*PROBLEM TO SOLVE*:
Go through the data below and copy each line that includes "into".

*SUPPLIED INFORMATION*:
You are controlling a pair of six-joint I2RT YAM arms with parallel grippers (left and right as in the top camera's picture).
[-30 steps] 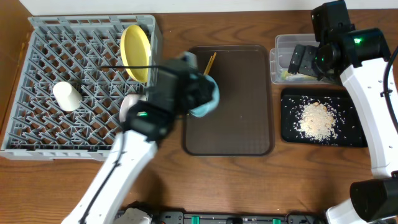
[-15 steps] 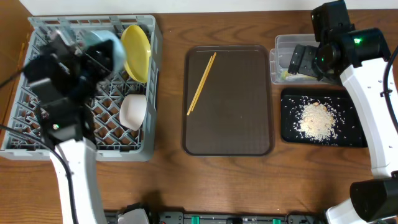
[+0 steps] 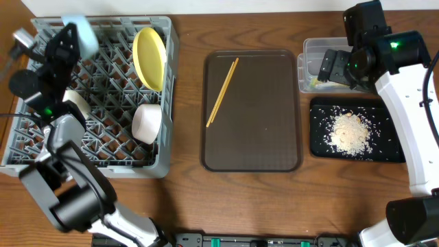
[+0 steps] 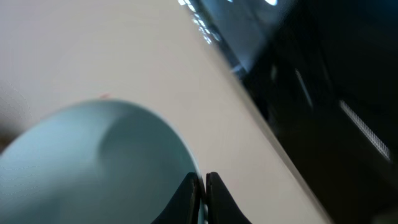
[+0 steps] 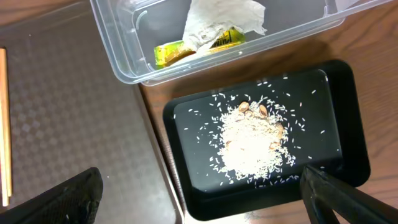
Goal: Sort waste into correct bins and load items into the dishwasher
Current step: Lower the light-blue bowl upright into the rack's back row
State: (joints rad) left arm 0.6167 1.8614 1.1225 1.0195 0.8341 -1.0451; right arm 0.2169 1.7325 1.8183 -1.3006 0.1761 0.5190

*WORKED SOLUTION*:
Goal: Sort waste into correct bins and load items into the dishwasher
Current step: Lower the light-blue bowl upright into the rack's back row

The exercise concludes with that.